1:1 Pixel Matching is required to ensure that a video signal that is identical to a display's native resolution is delivered to the display on a matching, pixel-by-pixel basis, without extraneous processing or scaling that could introduce visible artifacts.
For digital displays, 1:1 pixel mapping is critical to obtaining artifact-free images. To illustrate why 1:1 pixel mapping is an important element in picture quality, let's look at a common scenario.
Let's say that you recently purchased a DLP television with a native resolution of 720p and that you have an over-the-air digital receiver that is capable of outputting HD programming in the native resolution of the broadcast. As you may know, most ABC and FOX local digital stations deliver their HD broadcasts in the 720p format, while CBS and NBC local stations typically deliver a 1080i HD signal.

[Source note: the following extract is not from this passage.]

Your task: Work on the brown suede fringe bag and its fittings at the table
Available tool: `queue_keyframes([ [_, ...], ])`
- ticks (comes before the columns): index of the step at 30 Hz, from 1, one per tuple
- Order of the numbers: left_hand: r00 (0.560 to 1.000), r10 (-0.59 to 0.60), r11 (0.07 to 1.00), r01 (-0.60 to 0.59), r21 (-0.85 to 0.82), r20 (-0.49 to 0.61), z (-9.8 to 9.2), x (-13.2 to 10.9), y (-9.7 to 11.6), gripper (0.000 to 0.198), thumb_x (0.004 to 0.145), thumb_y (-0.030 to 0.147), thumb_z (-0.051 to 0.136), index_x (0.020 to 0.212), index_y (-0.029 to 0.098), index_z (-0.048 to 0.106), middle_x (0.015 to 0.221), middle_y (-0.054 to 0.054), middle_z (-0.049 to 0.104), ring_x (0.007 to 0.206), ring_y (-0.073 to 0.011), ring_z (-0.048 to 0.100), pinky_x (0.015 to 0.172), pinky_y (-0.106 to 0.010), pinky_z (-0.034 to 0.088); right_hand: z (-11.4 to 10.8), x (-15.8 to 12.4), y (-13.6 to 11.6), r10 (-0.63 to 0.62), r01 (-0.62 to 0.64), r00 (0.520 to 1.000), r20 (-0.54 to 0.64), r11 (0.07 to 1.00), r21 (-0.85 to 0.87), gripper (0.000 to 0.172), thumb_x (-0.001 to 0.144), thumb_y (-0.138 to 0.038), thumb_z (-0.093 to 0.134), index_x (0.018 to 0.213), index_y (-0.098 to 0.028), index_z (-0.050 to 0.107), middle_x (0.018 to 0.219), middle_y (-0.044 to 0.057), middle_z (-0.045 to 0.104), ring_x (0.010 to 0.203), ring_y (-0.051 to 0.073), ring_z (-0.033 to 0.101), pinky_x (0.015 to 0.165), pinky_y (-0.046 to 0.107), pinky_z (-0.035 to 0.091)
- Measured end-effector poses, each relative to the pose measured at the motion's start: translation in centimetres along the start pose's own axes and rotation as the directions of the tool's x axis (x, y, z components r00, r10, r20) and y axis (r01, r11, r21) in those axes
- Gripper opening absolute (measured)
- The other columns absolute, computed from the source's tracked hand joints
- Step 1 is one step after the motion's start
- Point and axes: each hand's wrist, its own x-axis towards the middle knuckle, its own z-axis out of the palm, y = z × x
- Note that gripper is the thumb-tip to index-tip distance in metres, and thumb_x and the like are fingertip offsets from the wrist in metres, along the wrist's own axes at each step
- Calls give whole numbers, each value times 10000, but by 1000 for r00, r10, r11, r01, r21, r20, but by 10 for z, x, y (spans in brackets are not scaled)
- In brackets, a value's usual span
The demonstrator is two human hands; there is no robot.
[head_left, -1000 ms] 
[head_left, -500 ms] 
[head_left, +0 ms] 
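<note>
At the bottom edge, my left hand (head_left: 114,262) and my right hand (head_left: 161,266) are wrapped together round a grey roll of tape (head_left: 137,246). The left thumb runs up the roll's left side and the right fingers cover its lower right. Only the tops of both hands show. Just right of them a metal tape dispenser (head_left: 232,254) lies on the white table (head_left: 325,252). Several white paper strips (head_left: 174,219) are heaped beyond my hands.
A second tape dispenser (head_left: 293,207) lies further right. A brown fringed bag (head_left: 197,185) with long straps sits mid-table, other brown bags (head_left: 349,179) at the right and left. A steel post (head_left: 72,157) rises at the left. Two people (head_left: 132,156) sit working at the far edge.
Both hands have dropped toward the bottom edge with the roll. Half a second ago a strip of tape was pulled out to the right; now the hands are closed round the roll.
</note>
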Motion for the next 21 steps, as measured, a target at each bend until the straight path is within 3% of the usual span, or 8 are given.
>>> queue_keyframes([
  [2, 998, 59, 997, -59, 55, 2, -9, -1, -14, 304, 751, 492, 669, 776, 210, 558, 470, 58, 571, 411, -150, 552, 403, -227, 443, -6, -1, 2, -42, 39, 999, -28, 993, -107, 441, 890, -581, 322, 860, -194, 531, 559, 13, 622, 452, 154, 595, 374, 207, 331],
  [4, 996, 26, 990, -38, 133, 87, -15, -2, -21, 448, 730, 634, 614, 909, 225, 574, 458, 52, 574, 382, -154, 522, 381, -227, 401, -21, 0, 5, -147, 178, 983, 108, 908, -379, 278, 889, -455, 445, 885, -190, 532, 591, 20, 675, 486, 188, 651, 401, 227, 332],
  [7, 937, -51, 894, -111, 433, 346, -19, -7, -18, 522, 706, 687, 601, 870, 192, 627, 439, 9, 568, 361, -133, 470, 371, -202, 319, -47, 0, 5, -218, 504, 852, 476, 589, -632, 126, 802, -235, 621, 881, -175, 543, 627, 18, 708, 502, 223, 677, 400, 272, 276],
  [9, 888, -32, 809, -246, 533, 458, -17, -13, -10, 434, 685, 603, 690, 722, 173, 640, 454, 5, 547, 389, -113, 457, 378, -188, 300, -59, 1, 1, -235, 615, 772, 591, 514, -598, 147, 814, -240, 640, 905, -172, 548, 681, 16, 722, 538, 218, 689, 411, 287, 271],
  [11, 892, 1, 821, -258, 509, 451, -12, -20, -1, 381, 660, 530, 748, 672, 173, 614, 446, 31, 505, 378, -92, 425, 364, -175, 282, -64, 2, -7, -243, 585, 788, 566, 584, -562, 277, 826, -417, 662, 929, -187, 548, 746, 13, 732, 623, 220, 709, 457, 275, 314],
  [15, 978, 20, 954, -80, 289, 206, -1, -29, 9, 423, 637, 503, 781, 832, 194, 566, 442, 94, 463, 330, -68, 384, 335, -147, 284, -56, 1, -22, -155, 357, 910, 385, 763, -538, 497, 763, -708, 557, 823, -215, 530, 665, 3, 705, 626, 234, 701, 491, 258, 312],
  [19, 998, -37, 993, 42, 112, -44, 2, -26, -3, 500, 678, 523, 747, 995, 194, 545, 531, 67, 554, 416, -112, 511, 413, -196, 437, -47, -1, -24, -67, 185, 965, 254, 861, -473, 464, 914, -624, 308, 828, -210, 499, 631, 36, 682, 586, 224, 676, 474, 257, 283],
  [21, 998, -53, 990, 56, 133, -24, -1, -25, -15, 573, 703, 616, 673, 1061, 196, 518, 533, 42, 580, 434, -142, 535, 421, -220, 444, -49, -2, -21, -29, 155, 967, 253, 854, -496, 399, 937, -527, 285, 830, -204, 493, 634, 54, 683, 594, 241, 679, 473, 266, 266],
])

With an over-the-air receiver that outputs in native format, this means that your receiver would deliver a 720p signal to your television, without any conversion, as a 720p signal; the same would be true for a 1080i station -- the receiver would pass the 1080i signal to the TV without any conversion.

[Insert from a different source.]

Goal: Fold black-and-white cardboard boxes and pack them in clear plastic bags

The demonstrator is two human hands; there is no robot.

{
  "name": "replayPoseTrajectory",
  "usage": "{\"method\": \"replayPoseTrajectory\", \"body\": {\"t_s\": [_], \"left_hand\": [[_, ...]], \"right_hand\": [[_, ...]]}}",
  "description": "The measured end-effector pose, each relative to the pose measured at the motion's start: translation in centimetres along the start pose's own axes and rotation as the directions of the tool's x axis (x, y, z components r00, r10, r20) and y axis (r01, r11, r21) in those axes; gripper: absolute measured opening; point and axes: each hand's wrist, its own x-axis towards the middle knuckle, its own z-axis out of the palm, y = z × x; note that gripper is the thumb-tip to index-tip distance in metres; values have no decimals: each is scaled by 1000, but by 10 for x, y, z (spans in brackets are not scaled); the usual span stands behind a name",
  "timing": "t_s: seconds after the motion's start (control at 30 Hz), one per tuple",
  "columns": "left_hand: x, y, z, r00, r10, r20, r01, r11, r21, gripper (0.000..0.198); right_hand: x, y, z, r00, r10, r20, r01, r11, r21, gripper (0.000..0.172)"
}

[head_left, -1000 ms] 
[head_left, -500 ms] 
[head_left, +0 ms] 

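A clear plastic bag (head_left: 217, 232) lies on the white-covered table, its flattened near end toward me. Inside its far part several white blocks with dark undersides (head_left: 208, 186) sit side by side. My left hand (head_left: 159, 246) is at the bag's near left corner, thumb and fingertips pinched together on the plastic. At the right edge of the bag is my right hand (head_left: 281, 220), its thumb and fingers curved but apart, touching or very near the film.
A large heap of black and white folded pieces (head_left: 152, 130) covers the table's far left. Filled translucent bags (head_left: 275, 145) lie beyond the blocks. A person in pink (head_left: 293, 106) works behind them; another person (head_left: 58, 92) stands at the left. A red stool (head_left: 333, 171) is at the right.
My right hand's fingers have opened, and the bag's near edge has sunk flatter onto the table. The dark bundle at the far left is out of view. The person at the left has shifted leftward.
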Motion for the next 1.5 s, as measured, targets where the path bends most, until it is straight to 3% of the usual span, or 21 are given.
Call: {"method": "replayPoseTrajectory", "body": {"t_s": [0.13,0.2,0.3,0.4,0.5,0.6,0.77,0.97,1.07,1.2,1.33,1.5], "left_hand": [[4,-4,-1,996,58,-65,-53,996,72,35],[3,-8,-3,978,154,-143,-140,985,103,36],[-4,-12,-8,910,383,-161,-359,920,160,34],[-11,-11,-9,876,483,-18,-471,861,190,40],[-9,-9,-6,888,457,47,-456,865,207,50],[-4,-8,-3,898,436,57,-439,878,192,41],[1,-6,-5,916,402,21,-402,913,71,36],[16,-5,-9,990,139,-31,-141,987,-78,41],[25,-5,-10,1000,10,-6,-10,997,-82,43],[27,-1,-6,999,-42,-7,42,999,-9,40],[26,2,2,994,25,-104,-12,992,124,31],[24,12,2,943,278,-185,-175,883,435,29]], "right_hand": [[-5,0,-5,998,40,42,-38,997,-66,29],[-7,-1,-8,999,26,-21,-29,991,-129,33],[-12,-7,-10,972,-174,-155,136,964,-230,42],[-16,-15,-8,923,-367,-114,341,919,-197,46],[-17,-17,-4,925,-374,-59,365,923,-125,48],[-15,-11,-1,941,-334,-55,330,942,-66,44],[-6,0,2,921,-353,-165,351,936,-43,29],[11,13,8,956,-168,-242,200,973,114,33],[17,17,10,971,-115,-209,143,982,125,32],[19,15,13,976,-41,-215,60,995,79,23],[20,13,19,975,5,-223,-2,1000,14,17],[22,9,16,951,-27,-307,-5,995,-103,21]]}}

In this example, the TV will still have to scale the 1080i signal to the display's native resolution of 720p. But when it comes to the 720p signal, the TV -- if it is capable of 1:1 pixel mapping -- will "pass through" the 720p signals without any further scaling or processing.
Avoiding extraneous processing through 1:1 pixel mapping is important for two reasons:
First, anytime a signal undergoes processing, there is going to be some level of degradation; usually that degradation is minor, but the effect is cumulative and therefore it should be avoided whenever possible.
Second, the built-in scaling circuitry included in most consumer displays delivers relatively pedestrian scaling performance, so there's no point in subjecting a native resolution signal to processing that will degrade the integrity of the original signal, even if that loss is minor.